Problem to work on:
The answer is to be an exact copy of the lines below running from the line with "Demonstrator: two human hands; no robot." down to the line with "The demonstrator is", both ends included, and nothing more.

Collected data entries:
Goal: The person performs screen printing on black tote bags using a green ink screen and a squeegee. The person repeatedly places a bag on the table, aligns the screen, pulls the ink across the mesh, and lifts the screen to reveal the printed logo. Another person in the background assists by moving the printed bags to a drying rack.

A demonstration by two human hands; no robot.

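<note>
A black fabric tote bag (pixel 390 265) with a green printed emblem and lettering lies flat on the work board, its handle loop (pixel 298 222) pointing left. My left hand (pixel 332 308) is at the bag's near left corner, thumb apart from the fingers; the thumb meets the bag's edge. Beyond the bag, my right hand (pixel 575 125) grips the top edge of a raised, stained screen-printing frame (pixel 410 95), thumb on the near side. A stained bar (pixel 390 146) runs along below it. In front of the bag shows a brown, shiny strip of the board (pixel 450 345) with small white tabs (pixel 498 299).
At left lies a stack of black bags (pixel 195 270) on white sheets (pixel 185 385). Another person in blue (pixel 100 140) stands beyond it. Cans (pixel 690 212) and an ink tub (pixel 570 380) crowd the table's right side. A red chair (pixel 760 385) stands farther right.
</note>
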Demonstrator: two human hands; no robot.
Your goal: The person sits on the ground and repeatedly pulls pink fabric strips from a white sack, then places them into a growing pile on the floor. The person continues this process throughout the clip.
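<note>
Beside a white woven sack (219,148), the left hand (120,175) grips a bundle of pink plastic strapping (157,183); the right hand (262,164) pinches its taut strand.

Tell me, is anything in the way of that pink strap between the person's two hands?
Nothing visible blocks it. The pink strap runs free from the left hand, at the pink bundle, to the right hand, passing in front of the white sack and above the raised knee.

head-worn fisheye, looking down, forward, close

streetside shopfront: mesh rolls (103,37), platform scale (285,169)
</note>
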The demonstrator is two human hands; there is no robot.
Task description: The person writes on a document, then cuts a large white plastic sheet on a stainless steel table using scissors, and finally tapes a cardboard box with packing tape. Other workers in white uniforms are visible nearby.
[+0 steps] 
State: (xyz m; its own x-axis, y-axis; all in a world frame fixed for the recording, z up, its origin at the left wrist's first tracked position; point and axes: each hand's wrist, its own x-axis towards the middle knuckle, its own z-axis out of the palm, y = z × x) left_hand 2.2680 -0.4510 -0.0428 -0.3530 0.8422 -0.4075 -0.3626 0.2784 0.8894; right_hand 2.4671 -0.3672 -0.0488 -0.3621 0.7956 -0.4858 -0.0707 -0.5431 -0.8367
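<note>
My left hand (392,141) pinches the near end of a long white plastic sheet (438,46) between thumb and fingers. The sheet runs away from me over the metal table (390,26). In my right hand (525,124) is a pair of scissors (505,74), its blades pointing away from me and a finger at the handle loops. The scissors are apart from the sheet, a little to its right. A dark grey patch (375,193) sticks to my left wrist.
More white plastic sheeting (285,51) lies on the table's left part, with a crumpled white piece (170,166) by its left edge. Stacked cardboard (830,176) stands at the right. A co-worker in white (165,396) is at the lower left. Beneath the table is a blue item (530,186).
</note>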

Answer to this task:
Demonstrator: two human hands; no robot.
Your goal: The person sits on the ground and repeatedly pulls pink fabric strips from a white sack, then places them into a growing pile on the floor. The person continues this process throughout the clip.
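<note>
Beside a white woven sack (219,148), the left hand (120,175) grips a bundle of pink plastic strapping (157,183); the right hand (262,164) pinches its taut strand.

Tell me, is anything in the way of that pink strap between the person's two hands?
Nothing visible blocks it. The pink strap runs free from the left hand, at the pink bundle, to the right hand, passing in front of the white sack and above the raised knee.

head-worn fisheye, looking down, forward, close

streetside shopfront: mesh rolls (103,37), platform scale (285,169)
</note>
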The demonstrator is two human hands; there is no robot.

Nothing further remains for this exercise.